PROBLEM DETAILS
Return the whole listing unchanged. Drop the images.

INPUT DATA
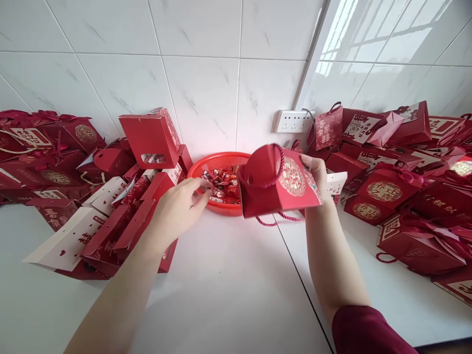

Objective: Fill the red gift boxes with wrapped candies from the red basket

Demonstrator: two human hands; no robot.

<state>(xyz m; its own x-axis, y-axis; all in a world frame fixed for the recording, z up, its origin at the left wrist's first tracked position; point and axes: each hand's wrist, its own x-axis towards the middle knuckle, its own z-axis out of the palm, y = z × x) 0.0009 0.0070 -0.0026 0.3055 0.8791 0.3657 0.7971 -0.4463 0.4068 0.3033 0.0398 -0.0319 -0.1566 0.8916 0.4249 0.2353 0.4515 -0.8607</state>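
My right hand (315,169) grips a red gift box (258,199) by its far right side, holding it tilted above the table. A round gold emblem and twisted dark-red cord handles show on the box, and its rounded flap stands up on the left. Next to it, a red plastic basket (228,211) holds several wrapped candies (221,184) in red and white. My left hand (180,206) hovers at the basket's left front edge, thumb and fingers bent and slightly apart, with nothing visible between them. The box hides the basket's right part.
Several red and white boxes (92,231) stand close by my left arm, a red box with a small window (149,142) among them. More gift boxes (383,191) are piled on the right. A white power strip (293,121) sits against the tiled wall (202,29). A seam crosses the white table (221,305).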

TASK RESULT
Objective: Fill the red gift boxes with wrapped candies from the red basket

Demonstrator: two human hands; no robot.

<state>(xyz m; its own x-axis, y-axis; all in a world frame fixed for the recording, z up, its origin at the left wrist's first tracked position; point and axes: each hand's wrist, its own x-axis towards the middle knuckle, its own z-axis out of the palm, y = z × x) 0.0009 0.0070 -0.0026 0.3055 0.8791 0.3657 0.7971 -0.4463 0.4068 0.3033 0.0398 -0.0319 -0.1566 0.8916 0.4249 0.2353 0.4515 -0.8607</state>
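My right hand (315,169) grips a red gift box (258,199) by its far right side, holding it tilted above the table. A round gold emblem and twisted dark-red cord handles show on the box, and its rounded flap stands up on the left. Next to it, a red plastic basket (228,211) holds several wrapped candies (221,184) in red and white. My left hand (180,206) hovers at the basket's left front edge, thumb and fingers bent and slightly apart, with nothing visible between them. The box hides the basket's right part.
Several red and white boxes (92,231) stand close by my left arm, a red box with a small window (149,142) among them. More gift boxes (383,191) are piled on the right. A white power strip (293,121) sits against the tiled wall (202,29). A seam crosses the white table (221,305).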

The exercise is complete as it stands.